The Court found that, in the case of persons whose certificates have been cancelled or revoked, s. 14(5) grants the College jurisdiction to address professional misconduct “which occurred at any time the person held a certificate” (emphasis added). Reasoning by analogy, the Court found that if the legislation applies retroactively to persons whose certificates have been revoked or cancelled, it must, even more certainly, apply to persons who continue to be certified. To find otherwise would result in the absurd situation where current members have immunity regarding conduct that pre-dates the Act while former members would not. The Court also ruled that because one of the primary purposes of the College is to protect the public, the presumption against retroactive application of statutes could be rebutted.

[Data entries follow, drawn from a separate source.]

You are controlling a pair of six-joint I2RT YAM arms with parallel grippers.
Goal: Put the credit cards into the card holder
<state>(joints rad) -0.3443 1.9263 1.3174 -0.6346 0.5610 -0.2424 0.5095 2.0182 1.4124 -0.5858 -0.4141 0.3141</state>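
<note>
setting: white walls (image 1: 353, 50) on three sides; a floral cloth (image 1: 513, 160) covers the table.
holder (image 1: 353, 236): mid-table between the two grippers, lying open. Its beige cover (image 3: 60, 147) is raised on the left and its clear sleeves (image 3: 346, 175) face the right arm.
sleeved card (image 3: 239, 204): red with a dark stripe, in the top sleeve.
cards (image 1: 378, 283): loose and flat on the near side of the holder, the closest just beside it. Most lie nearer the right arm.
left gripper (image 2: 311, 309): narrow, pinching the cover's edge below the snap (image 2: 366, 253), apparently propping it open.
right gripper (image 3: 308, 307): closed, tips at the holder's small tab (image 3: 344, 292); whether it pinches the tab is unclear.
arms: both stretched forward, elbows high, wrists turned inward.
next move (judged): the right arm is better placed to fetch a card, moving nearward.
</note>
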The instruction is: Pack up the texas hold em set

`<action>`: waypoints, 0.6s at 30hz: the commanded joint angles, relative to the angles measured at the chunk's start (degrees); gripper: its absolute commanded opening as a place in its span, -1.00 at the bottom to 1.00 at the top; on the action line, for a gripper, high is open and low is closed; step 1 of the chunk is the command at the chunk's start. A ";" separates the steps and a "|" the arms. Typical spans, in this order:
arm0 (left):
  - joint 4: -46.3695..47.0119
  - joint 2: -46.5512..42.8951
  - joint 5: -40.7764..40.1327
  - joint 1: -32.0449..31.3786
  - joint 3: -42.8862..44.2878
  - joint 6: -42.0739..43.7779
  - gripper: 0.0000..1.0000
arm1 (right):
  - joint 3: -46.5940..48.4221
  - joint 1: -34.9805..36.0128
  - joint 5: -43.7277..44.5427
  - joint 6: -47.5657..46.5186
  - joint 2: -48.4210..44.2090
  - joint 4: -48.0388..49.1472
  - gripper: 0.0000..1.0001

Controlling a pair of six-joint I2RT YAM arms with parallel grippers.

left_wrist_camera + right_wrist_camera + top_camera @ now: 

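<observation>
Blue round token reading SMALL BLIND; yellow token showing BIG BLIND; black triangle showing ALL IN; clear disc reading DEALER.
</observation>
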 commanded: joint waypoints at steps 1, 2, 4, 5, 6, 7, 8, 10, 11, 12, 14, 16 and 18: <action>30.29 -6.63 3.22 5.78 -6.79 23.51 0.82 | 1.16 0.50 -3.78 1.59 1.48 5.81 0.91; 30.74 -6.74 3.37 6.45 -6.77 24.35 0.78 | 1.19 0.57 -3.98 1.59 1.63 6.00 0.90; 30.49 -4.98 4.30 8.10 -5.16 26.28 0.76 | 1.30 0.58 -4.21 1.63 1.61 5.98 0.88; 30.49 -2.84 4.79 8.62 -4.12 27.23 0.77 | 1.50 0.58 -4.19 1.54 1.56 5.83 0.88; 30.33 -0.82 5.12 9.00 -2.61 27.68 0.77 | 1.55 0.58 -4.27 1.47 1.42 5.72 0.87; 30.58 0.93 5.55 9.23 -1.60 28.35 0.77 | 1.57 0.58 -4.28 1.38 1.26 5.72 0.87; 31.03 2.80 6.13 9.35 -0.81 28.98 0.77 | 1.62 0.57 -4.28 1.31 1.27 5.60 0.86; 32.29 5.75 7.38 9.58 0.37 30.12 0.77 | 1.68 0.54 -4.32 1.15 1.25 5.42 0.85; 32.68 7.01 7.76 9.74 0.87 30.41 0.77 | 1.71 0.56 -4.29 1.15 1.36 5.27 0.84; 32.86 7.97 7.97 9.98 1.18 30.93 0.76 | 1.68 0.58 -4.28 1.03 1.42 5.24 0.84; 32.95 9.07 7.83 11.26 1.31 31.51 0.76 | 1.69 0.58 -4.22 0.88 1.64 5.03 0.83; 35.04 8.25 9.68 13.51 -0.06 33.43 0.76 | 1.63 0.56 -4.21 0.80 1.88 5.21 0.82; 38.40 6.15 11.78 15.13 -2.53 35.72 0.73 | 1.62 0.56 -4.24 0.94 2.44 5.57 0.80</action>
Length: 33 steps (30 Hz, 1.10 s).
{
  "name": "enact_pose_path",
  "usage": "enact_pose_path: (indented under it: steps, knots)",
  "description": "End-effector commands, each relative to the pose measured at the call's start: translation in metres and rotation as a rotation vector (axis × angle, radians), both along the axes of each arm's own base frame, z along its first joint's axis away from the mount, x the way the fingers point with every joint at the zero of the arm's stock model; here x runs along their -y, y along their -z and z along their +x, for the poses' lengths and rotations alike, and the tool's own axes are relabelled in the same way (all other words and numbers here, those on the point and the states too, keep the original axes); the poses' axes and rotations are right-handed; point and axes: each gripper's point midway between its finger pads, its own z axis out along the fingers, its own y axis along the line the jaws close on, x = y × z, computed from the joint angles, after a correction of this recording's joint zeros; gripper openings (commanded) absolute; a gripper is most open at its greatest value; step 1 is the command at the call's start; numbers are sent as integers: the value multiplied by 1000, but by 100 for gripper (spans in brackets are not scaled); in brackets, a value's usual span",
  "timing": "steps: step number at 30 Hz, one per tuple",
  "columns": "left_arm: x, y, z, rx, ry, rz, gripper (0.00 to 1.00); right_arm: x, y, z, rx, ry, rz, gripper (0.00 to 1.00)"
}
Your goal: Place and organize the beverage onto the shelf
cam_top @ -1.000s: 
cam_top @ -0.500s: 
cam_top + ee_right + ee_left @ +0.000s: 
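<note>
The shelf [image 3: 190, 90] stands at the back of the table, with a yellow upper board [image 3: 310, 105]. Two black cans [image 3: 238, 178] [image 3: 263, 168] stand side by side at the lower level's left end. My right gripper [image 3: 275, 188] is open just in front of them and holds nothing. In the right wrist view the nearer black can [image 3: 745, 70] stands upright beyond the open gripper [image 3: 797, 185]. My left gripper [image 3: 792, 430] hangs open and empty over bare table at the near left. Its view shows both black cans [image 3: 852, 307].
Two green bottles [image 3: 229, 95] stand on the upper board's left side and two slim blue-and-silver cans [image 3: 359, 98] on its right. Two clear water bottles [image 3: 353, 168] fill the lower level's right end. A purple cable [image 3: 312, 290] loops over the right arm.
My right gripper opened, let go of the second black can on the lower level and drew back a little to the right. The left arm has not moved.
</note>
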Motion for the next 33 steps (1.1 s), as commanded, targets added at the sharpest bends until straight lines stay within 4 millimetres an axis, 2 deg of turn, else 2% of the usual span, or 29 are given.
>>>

Although this case arises in the context of the College of Teachers, it will be of interest to other regulated professions. Ultimately, the degree to which any particular College can take retroactive jurisdiction over matters of professional discipline will fall to be determine on the specific language of the governing statute.

Delay

On the issue of delay, the Court acknowledged that under s. 26(9) of the Act, the statutory language requires that the Investigation Committee “shall use its best efforts” to dispose of a claim within 120 days. As the School Board’s complaint was filed with the College in July 1999, the Court found that “absent exceptional circumstances” the Investigation Committee should have dealt with it by the end of November 1999. In fact, the Committee did not refer the complaint to the Discipline Committee until the end of May 2002 - almost three years after the complaint was filed. There was no explanation for the delay. At the Discipline Committee hearing, Mr. Bhadauria did not ask for a stay of the proceedings due to delay and did not present evidence that he suffered any psychological or emotional harm that could be linked to the delay. On the facts of the case, the Court found that the delay is not such that it impaired the fairness of the hearing or impugned the disciplinary proceedings: “His case is not one of those few cases that if proceeded with would be contrary to the interests of justice.” After noting that in another case a delay of three years “could very well be such as to amount to an abuse of process”, it found that on the present facts it was not. The Court went on to state: “We find it inexcusable on this record for the College to have take as long as it did to process the complaint against Mr. Bhadauria where the legislation requires the Investigation Committee to use its best efforts to dispose of complaints in 120 days. It is not, however, such as to amount to abuse of process.”

Conclusions

This ruling raises real questions about whether and the extent to which regulatory bodies can be effectively held to their statutory obligations to address complaints in a timely way. Although the Court ruled that “absent exceptional circumstances” the complaint should be dealt with within 120 days, the College was not put to the test to show that exceptional circumstances existed to cause the delay in this case. The Court allowed the three-year delay even though the College offered no explanation for the delay. Although “best efforts” clauses like s. 26(9) have not received much scrutiny in the Courts, the Bhadauria ruling appears to be consistent with other cases which suggest that unless a “best efforts” clause is accompanied by an express provision prescribing specific consequences for failing to comply with the stipulated time line, courts will be reluctant to hold the regulatory body to the time line or to find an abuse of process.